++++ THE DATA ++++
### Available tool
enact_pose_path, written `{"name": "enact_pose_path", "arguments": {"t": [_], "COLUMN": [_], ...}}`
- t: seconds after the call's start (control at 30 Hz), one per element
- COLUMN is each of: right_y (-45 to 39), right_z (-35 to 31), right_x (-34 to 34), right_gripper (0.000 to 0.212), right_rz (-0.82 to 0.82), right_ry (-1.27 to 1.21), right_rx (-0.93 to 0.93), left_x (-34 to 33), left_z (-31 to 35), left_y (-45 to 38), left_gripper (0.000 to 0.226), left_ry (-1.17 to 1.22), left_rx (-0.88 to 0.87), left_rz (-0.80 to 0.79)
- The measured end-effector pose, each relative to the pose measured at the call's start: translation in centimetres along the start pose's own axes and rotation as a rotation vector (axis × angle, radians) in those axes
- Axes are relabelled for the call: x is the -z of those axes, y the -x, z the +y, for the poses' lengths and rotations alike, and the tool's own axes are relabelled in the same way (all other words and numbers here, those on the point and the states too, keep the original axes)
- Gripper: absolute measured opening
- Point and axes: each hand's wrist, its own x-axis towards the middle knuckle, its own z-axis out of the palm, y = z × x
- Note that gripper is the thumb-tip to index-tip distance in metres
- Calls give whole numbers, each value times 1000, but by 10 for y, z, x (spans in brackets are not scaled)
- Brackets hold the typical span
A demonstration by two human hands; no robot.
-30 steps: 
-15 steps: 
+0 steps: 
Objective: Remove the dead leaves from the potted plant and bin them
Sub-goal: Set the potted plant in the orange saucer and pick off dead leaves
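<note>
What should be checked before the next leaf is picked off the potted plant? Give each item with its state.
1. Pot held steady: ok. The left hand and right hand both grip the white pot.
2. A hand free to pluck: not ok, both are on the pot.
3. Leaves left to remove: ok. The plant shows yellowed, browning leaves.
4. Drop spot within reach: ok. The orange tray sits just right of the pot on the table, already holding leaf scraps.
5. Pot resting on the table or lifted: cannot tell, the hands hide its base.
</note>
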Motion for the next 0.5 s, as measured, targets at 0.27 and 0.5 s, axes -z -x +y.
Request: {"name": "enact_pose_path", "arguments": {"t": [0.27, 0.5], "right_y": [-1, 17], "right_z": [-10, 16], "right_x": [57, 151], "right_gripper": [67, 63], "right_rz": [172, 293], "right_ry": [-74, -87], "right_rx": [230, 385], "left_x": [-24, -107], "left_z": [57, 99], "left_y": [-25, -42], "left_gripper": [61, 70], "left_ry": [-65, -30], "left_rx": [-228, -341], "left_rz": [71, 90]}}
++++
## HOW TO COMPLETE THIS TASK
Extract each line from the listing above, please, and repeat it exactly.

## WRITTEN REPLY
### Available tool
enact_pose_path, written `{"name": "enact_pose_path", "arguments": {"t": [_], "COLUMN": [_], ...}}`
- t: seconds after the call's start (control at 30 Hz), one per element
- COLUMN is each of: right_y (-45 to 39), right_z (-35 to 31), right_x (-34 to 34), right_gripper (0.000 to 0.212), right_rz (-0.82 to 0.82), right_ry (-1.27 to 1.21), right_rx (-0.93 to 0.93), left_x (-34 to 33), left_z (-31 to 35), left_y (-45 to 38), left_gripper (0.000 to 0.226), left_ry (-1.17 to 1.22), left_rx (-0.88 to 0.87), left_rz (-0.80 to 0.79)
- The measured end-effector pose, each relative to the pose measured at the call's start: translation in centimetres along the start pose's own axes and rotation as a rotation vector (axis × angle, radians) in those axes
- Axes are relabelled for the call: x is the -z of those axes, y the -x, z the +y, for the poses' lengths and rotations alike, and the tool's own axes are relabelled in the same way (all other words and numbers here, those on the point and the states too, keep the original axes)
- Gripper: absolute measured opening
- Point and axes: each hand's wrist, its own x-axis towards the middle knuckle, its own z-axis out of the palm, y = z × x
- Note that gripper is the thumb-tip to index-tip distance in metres
- Calls give whole numbers, each value times 1000, but by 10 for y, z, x (spans in brackets are not scaled)
- Brackets hold the typical span
A demonstration by two human hands; no robot.
-30 steps: 
-15 steps: 
+0 steps: 
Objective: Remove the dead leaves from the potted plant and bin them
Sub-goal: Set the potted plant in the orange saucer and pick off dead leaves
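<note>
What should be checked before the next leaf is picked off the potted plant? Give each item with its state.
1. Pot held steady: ok. The left hand and right hand both grip the white pot.
2. A hand free to pluck: not ok, both are on the pot.
3. Leaves left to remove: ok. The plant shows yellowed, browning leaves.
4. Drop spot within reach: ok. The orange tray sits just right of the pot on the table, already holding leaf scraps.
5. Pot resting on the table or lifted: cannot tell, the hands hide its base.
</note>
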Motion for the next 0.5 s, as measured, targets at 0.27 and 0.5 s, axes -z -x +y.
Request: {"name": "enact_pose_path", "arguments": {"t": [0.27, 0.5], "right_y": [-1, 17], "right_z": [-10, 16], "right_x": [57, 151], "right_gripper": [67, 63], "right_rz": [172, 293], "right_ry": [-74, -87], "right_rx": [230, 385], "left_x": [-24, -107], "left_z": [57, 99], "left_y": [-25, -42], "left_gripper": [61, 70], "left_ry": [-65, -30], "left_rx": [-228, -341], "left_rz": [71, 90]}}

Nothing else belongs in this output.